Lectio
altera
Ex Tractátibus Pseudo-Hilárii
in psalmos
(Ps 132: PLS
1, 244-245)
Uit de Tractaten
over de Psalmen van de H. Hilarius van Poitiers
Alle gelovigen waren één van
hart en één van geest
Ziet, hoe goed en lieflijk het is, als
broeders eendrachtig samen te leven. Ja,
het is goed en lieflijk, als broeders eendrachtig samen te leven, want als ze
eensgezind samen zijn, komen zij samen in de kring van de Kerk; als zij
broeders worden genoemd, zijn zij verenigd in de liefde van eenzelfde wil.
Wij lezen immers,
dat bij de eerste prediking van de Apostelen dit het grote gebod was, want er
staat: Want alle gelovigen waren één van
hart en één van ziel. Dat toch paste aan het Volk Gods: broeders te zijn
onder één Vader, onder één Geest één te zijn, eendrachtig in één huis te wonen,
onder het beeld van één lichaam leden te zijn van dat éne Lichaam.
Het is lieflijk en
goed als broeders eendrachtig samen te leven . Een vergelijking toch van dit
goede en aangename geeft ons de Profeet, als hij zegt: Het is als kostbare balsem op het hoofd die afdruipt op de baard van
Aäron, die afdruipt op de rand van zijn kleed. De balsem van Aäron was
samengesteld uit odeuren, waarmee hij gezelfd werd tot priester.
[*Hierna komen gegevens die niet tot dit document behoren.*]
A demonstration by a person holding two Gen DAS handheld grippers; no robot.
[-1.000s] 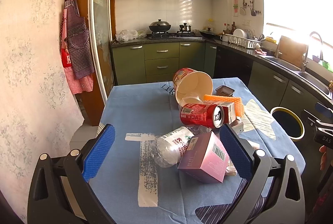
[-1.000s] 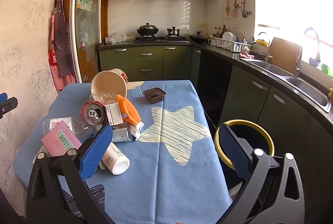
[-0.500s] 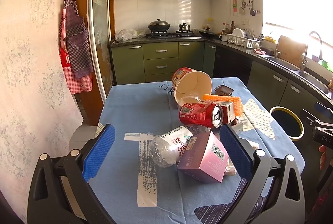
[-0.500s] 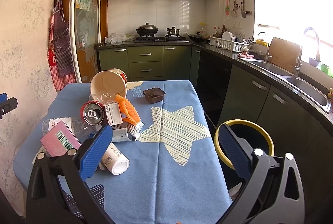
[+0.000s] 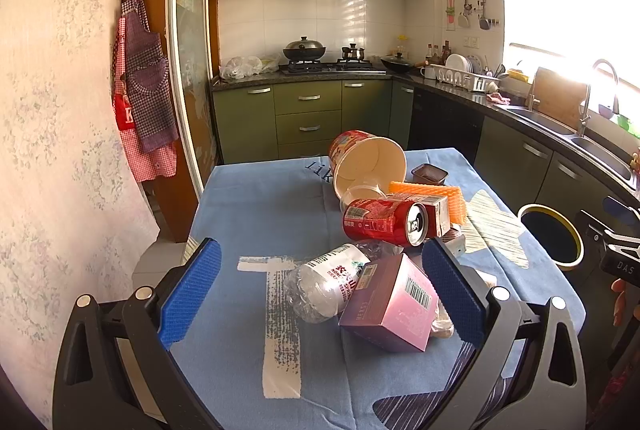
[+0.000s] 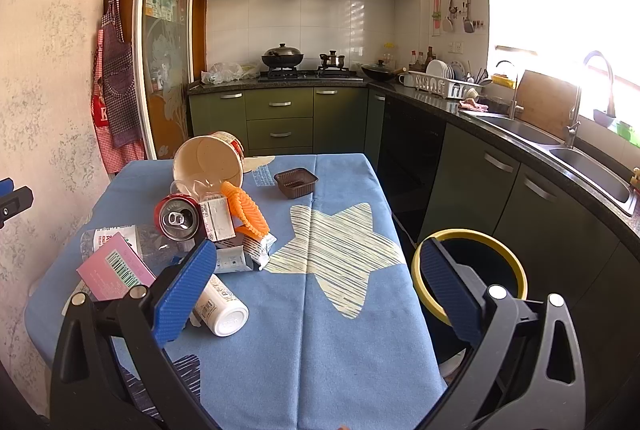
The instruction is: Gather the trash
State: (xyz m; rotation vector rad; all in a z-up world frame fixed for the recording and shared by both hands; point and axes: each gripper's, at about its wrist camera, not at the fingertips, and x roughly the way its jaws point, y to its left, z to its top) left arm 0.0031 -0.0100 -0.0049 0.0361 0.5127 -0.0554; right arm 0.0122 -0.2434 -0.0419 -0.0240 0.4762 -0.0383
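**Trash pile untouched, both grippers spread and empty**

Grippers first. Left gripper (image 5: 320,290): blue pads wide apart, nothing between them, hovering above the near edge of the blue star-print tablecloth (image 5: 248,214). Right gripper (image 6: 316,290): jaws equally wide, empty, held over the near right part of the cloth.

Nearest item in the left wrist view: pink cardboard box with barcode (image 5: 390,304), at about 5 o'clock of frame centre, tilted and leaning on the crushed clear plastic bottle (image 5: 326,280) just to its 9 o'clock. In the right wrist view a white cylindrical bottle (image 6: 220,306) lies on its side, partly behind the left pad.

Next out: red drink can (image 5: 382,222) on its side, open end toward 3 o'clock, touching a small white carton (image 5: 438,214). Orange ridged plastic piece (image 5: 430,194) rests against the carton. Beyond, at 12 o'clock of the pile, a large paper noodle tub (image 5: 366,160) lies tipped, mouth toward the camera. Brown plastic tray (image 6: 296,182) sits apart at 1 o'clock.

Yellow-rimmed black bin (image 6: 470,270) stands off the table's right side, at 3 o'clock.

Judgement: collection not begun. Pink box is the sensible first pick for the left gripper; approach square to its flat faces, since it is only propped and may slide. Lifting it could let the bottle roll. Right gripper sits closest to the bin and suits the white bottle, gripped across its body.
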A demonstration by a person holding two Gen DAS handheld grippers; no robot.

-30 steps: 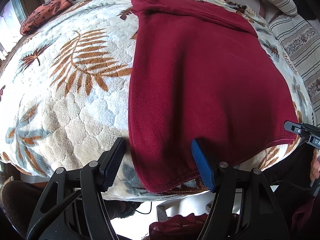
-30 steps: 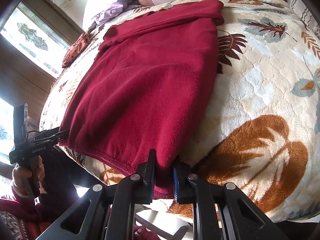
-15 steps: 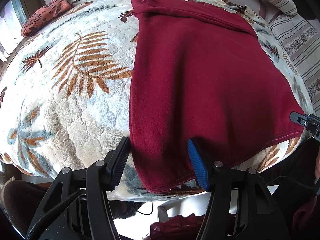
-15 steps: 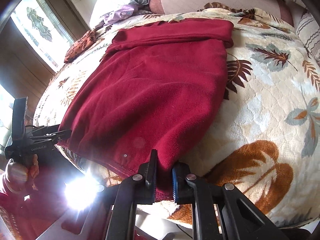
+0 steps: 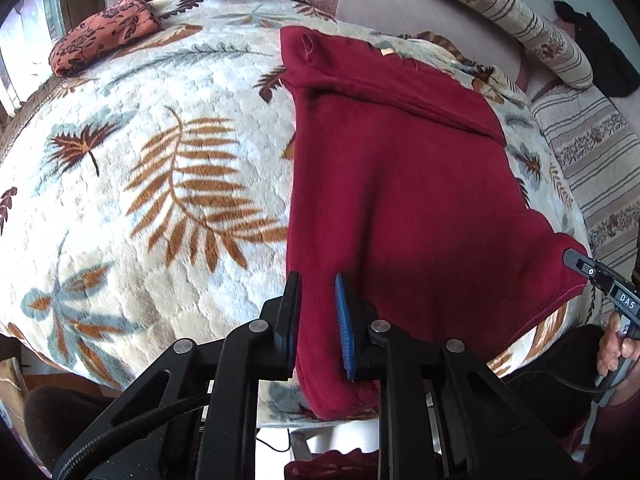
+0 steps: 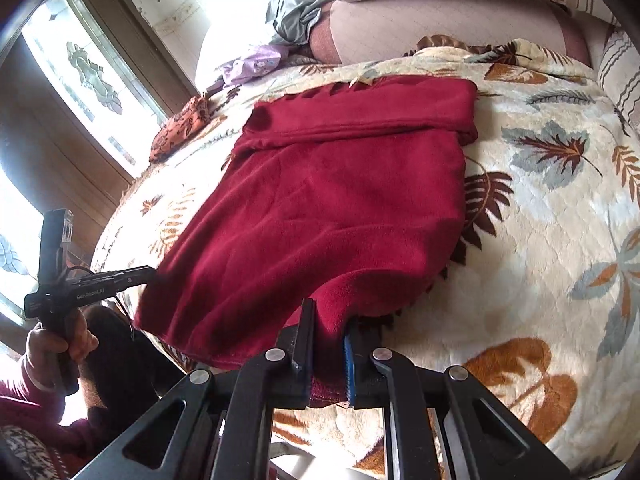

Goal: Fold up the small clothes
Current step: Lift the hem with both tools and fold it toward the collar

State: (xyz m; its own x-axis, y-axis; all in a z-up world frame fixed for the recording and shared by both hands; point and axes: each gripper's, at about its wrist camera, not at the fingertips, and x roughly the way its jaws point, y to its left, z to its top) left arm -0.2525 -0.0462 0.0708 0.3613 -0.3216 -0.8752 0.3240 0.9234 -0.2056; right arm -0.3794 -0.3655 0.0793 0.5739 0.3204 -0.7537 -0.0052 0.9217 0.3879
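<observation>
Both claws grip the near hem of a dark red garment (image 5: 400,200) spread over a leaf-patterned blanket (image 5: 160,200): the left gripper (image 5: 318,312) is closing its jaws on the near left corner, cloth pinched between them, while the right gripper (image 6: 329,340) is clenched on the near right corner. Wide bare blanket lies open to the left and right of the garment; its far edge, folded into a band, sits short of striped cushions (image 5: 500,12), and an orange patterned cloth (image 5: 104,32) lies at the far left. A second earlier the left jaws stood wide astride that corner; now they have nearly met, and both corners have lifted off the blanket. Each hand (image 6: 60,344) on a gripper handle is cut off at the picture's edge, and the hem beneath the jaws is hidden by the gripper frames.
</observation>
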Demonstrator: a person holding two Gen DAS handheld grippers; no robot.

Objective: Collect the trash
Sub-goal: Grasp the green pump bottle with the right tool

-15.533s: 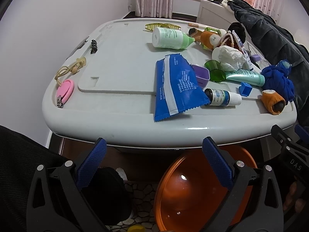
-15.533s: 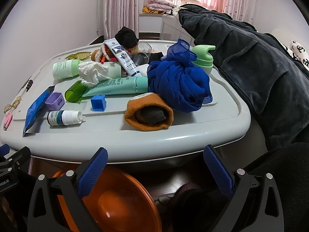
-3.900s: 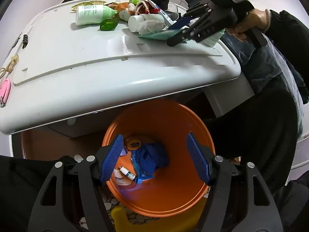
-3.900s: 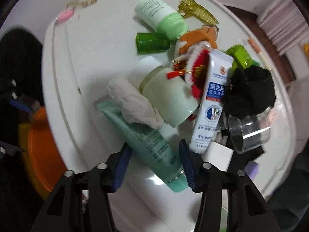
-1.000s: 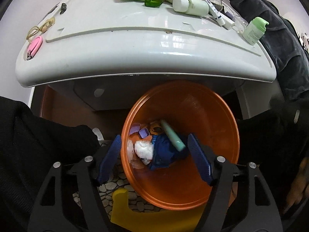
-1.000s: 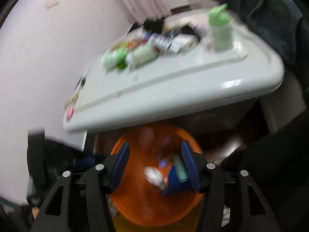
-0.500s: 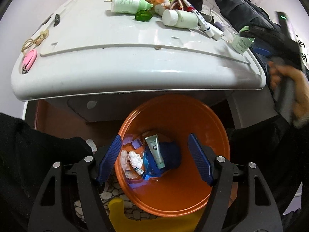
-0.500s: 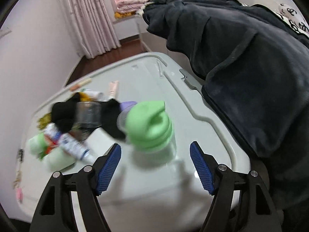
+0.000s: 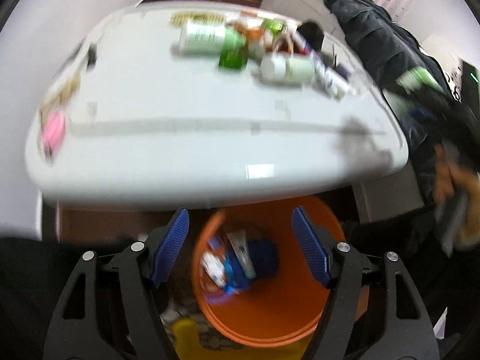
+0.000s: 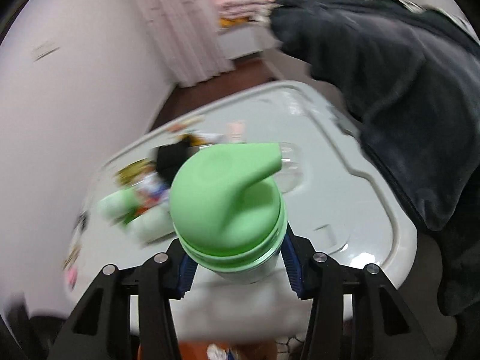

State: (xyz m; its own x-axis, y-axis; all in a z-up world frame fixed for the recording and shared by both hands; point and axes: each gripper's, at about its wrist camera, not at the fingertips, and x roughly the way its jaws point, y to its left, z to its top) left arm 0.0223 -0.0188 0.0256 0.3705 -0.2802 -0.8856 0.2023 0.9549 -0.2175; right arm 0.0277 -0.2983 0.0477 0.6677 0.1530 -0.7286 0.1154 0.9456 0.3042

Die wijding
wilde God op de eerste plaats voor zijn priester; ook onze Heer werd
onzichtbaar gezalfd boven zijn gelijken.
Dit is geen aardse zalving; niet met een hoorn, zoals bij koningen, maar Hij
werd met olie der vreugde gezalfd. Na
die zalving werd Aäron dan ook volgens de Wet ‘gezalfde’ genoemd.
Zoals derhalve
deze zalf de onreine geesten uit de harten verdrijft, waar deze ook wordt
toegepast, zo ademen wij door de zalving van de liefde de eendracht, die God
reeds aangenaam is, zoals de Apostel zegt: Wij
zijn de goede geur van Christus. Zoals
derhalve deze olie bij zijn eerste priester, Aäron, God aangenaam was, zo is
het goed een aangenaam als broeders eensgezind samen te leven.
De zalving gaat
van het hoofd naar de baard. De baard toch is het sieraad van de mannelijke
leeftijd. Want wij moeten geen kleine kinderen zijn in Christus, behalve in dat
opzicht dat genoemd wordt, namelijk dat wij klein zijn in boosheid, niet van
geest. De ongelovigen echter worden door de Apostel allen kleine kinderen
genoemd, omdat zij te zwak zijn voor stevig voedsel en nog melk nodig hebben,
zoals hij zegt: Melk heb ik u gegeven,
geen vaste spijs; die kondt gij nog niet verdragen; zelfs nu kunt ge het nog niet, Aaron.